Vedat BEKİ
“Caba”nın tadına paralel bozulan dil
Sayfamızda editoryal kadrodan çıkan “Başarılı hizmetlerine Iğdır’da devam edecek (!)” başlığımızla birlikte haber metninde dile getirdiğimiz eleştirilerimize karşın okuyucu habere yorum yapıyor:
-Vedat Bey bu arkadaşı övmenize şaşırdım… (!)
Bir başka haberde yine haberin verdiği mesajın tam tersi bir algılama ve bunun paralelinde “klavye delikanlılığı” ile habere antiyorum!
Örnekler saymakla bitecek gibi değil… En belirgini de “Çankırı’daki eşekler” (!) yazımla benzer davranışlar adeta zirve yapmıştı!

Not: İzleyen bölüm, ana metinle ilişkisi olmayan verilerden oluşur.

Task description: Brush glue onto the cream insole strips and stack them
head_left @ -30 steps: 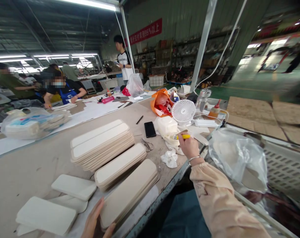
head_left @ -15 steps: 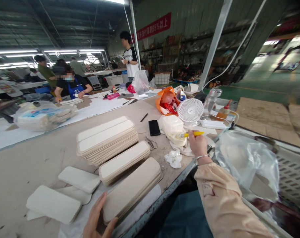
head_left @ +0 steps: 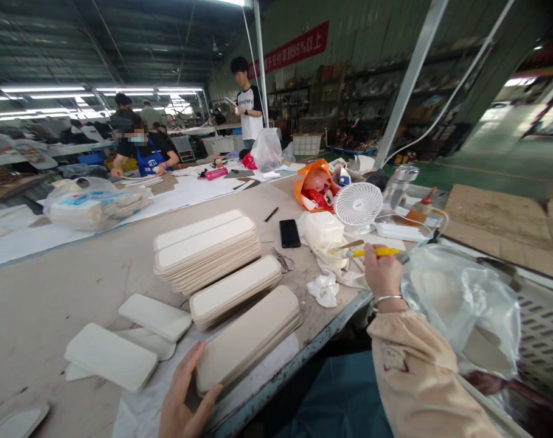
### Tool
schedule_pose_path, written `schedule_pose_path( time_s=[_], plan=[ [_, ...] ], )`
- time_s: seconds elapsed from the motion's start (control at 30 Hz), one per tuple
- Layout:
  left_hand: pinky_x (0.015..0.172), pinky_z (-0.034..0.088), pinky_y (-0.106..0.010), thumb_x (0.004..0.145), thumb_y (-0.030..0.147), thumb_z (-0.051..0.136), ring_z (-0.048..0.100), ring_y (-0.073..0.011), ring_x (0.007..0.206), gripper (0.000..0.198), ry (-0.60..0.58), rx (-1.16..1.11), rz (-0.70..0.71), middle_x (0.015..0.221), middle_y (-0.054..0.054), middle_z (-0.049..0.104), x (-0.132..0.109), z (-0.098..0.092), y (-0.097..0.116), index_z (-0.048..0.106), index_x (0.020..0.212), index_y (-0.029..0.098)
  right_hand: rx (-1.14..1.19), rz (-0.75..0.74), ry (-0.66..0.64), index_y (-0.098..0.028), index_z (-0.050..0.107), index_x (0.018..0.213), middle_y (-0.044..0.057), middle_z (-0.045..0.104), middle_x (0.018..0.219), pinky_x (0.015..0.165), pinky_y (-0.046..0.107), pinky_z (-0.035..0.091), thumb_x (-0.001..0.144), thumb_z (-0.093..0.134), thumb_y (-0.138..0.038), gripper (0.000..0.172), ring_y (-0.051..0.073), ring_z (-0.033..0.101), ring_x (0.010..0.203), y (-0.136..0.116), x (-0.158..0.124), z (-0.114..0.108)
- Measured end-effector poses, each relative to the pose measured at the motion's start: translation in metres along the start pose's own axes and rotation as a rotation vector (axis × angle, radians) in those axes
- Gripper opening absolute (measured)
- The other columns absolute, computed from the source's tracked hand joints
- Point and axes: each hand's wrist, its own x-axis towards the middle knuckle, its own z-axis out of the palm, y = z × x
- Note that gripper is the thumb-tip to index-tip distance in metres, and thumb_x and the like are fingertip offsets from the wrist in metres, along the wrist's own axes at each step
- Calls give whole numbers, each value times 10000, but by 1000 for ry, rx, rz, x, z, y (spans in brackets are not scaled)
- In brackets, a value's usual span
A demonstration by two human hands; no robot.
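My right hand [head_left: 382, 271] grips a yellow-handled brush [head_left: 377, 252], its tip at the mouth of a cream-coated white tub [head_left: 325, 234]. Another thin stick or handle lies across that opening. My left hand [head_left: 185, 392], thumb and fingers apart, rests against the near end of a stack of beige rounded panels [head_left: 249, 340]. Beside this stack stand a shorter stack of pale panels [head_left: 236, 289] and a taller double stack [head_left: 205, 250]. Loose white panels [head_left: 112, 356] overlap one another to the left.
Scissors [head_left: 284, 260], a black phone [head_left: 289, 233], a pen [head_left: 271, 214] and crumpled tissue [head_left: 323, 290] lie near the tub. Behind it stand a white fan [head_left: 359, 205] and an orange bag [head_left: 310, 188]. A clear plastic bag [head_left: 463, 304] sits at right. A co-worker [head_left: 146, 149] works across the table.
My right hand has drawn the brush slightly right, away from the tub's middle. The view has shifted a little, while my left hand stays at the panel stack.
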Motion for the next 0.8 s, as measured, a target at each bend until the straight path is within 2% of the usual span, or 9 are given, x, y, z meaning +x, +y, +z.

“Eşek”siz memleket mi olur? Daha doğrusu “eşeğin” bulunmadığı memleket mi var!
Ancak, “algılama” kulağı tersten bükme ile doğru orantılı olunca kaleme alınan yazıya taaa “gecekondu federasyon”dan bile yazının boyutunu aşan oranda tepki gelmişti!
O günlerde şahsıma ve yazıya gelen tepkileri gördükçe de içimden “tahminimden fazla kendisini eşek zanneden varmış” (!) diye geçirmedim dersem yalan olur…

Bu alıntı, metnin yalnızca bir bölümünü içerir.